**Data segment**
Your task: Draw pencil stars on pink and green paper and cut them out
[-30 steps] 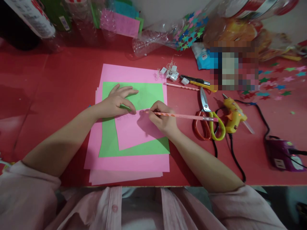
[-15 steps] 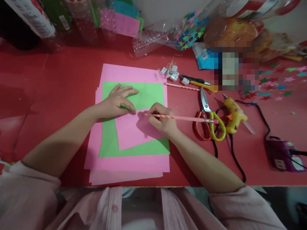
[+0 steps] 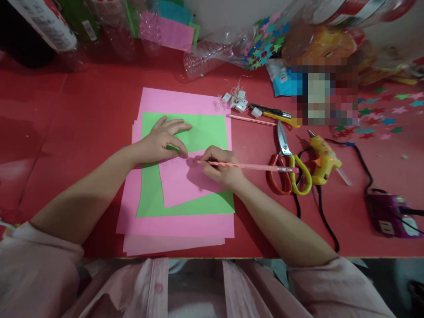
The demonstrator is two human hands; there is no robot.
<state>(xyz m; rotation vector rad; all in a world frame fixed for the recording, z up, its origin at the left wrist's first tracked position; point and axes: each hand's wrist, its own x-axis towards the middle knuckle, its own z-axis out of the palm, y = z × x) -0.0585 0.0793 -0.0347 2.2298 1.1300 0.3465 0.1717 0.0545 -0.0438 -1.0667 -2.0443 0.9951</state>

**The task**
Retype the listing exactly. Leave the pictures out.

**Reply**
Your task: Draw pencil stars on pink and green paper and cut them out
[-30 steps] 
[-15 steps] 
[+0 steps] 
The demonstrator is two human hands; there is no robot.
<state>(xyz m; rotation vector rad; all in a world frame fixed for the recording, z up, its origin at the left wrist's first tracked position; point and axes: each hand's wrist, its own x-axis towards the middle knuckle, its own z-axis out of the palm, y = z × x) -0.0585 0.0793 -0.0347 2.2298 1.1300 0.3465 0.1717 0.0545 -0.0438 -1.0667 -2.0443 0.9951</state>

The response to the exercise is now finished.